■ Task brief: In the entries below, find the lines that contain the word "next" and copy them.

■ Source data:
*** Begin section ***

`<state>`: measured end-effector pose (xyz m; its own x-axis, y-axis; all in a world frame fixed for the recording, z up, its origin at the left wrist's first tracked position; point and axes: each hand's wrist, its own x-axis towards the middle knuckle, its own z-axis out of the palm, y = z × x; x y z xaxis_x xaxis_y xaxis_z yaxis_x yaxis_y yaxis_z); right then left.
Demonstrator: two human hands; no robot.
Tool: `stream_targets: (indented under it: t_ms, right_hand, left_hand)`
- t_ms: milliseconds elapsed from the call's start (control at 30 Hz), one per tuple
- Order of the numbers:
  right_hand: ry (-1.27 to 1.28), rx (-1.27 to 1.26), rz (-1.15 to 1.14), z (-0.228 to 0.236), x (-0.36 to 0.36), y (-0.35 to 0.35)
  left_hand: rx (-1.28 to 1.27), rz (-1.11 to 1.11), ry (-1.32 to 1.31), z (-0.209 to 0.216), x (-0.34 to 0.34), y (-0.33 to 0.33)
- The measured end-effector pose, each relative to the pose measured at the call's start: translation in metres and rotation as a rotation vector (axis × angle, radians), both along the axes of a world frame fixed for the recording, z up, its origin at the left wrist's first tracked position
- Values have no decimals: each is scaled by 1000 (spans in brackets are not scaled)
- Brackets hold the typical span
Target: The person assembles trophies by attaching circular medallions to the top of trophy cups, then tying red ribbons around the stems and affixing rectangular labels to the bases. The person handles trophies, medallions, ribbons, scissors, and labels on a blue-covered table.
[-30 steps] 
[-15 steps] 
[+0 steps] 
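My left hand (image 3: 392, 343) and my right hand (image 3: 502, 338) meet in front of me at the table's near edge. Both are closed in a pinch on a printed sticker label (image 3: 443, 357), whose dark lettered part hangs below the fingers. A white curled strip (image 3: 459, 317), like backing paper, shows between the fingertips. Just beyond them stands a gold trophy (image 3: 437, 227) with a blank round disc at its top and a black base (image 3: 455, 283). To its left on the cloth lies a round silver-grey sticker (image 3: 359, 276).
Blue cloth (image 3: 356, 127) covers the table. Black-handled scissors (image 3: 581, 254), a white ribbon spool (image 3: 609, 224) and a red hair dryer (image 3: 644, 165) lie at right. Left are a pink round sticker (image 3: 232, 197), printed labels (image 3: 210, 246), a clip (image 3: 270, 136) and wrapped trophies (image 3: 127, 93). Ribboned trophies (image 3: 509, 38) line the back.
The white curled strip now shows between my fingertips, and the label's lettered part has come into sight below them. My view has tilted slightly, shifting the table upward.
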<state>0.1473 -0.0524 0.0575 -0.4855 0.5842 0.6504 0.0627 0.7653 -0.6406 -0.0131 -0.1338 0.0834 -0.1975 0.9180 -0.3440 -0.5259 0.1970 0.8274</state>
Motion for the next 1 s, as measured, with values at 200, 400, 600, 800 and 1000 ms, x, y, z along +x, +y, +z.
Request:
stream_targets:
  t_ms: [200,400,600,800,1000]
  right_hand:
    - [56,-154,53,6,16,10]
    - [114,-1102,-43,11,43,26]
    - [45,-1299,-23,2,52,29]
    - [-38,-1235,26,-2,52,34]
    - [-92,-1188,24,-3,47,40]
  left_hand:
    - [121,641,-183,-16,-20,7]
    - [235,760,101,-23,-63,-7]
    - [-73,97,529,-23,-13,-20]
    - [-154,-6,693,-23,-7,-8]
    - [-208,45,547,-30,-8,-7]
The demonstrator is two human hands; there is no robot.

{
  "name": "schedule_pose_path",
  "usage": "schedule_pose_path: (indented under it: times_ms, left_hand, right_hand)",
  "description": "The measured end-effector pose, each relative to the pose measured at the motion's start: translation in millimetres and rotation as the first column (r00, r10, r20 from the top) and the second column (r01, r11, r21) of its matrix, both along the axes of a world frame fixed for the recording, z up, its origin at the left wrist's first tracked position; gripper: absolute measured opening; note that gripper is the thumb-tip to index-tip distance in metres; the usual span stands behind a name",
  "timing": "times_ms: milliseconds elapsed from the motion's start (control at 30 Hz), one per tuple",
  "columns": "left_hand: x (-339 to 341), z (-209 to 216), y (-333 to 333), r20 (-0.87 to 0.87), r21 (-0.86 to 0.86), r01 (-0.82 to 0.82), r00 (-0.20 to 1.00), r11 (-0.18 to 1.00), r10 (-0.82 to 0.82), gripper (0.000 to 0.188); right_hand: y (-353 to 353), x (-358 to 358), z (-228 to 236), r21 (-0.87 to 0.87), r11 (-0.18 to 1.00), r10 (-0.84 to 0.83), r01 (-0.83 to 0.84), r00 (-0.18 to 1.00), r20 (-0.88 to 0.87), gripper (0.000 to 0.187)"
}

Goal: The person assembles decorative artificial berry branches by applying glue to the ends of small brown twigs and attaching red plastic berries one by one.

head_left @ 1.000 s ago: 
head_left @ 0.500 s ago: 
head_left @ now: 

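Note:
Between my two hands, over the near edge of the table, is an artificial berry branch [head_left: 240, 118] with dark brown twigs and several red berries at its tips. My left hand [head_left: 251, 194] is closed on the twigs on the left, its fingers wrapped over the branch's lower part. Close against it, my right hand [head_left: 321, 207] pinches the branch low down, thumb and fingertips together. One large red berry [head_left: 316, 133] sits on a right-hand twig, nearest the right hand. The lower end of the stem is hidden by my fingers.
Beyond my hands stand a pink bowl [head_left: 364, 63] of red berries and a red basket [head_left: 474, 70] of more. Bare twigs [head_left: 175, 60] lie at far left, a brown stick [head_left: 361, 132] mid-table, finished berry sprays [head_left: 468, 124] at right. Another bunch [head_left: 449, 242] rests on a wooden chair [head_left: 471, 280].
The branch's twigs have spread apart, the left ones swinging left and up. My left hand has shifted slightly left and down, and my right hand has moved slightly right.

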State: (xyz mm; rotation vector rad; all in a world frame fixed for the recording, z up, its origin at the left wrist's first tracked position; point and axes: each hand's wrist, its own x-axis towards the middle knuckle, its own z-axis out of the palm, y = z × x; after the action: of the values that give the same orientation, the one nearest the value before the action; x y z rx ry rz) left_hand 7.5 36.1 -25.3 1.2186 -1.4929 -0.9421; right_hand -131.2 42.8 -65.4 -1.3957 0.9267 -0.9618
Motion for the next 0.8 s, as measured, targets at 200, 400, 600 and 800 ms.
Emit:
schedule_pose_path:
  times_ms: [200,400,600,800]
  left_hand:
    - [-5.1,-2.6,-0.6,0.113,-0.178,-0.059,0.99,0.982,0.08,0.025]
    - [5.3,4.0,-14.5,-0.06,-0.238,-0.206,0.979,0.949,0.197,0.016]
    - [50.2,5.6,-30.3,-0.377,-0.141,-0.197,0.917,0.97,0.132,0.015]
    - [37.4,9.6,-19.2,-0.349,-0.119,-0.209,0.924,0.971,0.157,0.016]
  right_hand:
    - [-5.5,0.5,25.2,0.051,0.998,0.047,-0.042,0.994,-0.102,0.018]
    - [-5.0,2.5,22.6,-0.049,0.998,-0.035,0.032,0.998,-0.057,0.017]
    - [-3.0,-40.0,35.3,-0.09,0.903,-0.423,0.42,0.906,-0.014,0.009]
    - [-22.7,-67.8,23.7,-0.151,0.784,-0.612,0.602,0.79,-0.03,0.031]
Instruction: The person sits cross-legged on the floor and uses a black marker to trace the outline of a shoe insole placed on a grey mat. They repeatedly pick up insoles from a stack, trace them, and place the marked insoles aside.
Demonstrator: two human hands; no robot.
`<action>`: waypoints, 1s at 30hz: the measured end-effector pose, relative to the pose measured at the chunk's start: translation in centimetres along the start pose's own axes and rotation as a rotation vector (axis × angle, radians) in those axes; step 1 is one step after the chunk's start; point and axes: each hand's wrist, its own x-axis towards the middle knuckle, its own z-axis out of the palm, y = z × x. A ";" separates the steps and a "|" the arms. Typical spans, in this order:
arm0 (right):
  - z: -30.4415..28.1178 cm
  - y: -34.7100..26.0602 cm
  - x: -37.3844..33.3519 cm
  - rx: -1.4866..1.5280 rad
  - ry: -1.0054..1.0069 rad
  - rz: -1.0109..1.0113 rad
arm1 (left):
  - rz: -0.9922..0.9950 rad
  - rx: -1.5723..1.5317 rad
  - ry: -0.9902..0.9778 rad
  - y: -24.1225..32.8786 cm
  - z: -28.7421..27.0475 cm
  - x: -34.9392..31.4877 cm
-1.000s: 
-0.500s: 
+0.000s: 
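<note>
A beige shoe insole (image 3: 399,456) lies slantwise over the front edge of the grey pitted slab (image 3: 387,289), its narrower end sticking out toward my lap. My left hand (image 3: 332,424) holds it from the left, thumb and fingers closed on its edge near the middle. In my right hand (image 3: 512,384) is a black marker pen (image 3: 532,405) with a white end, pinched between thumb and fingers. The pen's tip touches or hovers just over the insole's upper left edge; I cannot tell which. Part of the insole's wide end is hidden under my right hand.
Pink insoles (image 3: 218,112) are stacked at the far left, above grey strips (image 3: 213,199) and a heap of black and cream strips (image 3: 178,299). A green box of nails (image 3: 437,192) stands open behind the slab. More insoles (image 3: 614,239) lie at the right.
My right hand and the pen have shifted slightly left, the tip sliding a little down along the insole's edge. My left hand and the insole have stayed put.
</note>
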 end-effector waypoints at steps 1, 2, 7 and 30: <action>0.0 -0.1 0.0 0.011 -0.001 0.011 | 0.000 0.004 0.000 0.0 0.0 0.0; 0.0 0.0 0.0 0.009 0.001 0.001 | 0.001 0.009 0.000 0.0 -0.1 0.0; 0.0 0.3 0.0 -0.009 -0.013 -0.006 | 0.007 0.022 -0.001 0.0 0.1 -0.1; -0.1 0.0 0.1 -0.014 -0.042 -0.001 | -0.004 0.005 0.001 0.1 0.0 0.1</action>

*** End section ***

■ Expected answer:
Motion for the next 1 s, as measured, with values at 200, 400, 600, 800 and 1000 ms, x, y, z along +x, +y, +z.
Motion for the next 0.8 s, as measured, targets at 200, 400, 600 and 800 ms.

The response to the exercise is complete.